• [Work to be completed]:
Go through the records below and tally the lines that include "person". Answer with the number only.

Saved entries

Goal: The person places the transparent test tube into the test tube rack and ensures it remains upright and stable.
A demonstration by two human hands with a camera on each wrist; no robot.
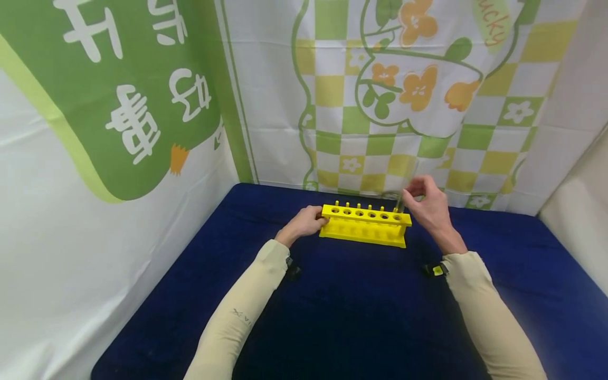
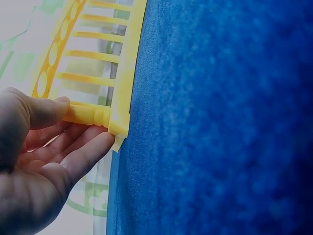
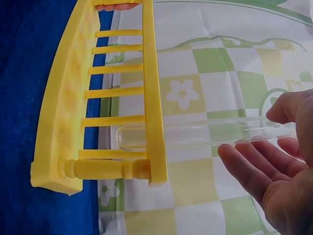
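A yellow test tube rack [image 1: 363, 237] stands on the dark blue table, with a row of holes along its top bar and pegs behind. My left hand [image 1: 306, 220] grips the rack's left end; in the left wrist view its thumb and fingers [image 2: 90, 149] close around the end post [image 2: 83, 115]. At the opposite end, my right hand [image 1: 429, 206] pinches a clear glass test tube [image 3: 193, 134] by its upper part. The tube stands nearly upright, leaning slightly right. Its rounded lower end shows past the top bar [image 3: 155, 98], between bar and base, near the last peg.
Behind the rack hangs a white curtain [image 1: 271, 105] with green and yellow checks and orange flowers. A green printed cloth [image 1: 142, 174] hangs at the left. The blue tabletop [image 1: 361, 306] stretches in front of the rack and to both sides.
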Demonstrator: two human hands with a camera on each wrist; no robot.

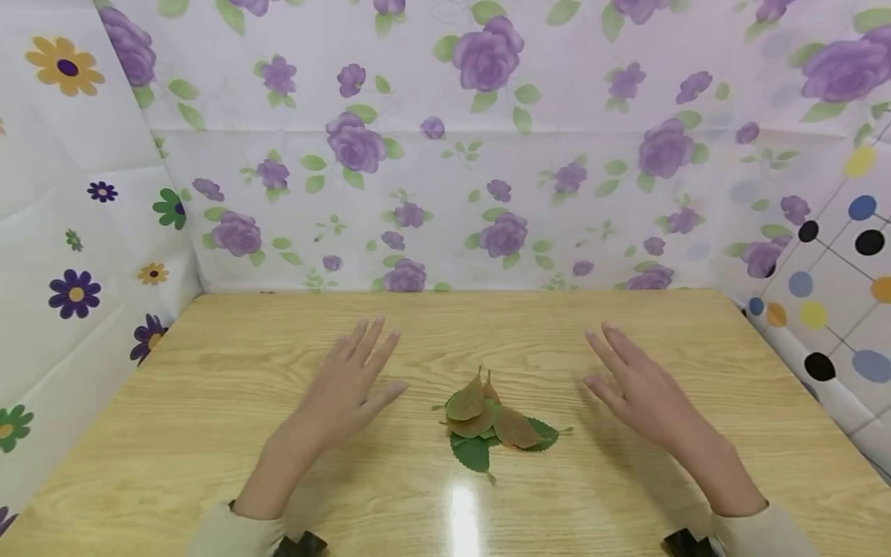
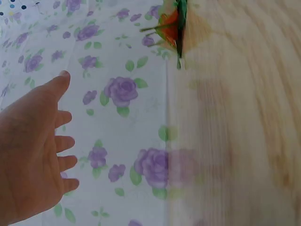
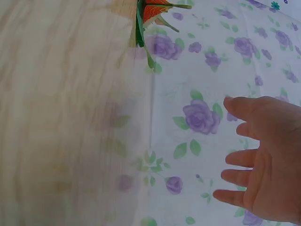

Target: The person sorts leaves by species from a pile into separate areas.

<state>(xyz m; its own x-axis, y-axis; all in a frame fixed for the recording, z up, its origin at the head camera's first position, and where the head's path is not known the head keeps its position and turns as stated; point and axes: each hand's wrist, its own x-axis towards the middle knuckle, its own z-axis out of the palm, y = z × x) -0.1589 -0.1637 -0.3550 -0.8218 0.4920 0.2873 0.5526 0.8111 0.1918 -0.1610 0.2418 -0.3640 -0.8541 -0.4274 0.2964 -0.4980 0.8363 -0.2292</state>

• [Result of this exercise]:
2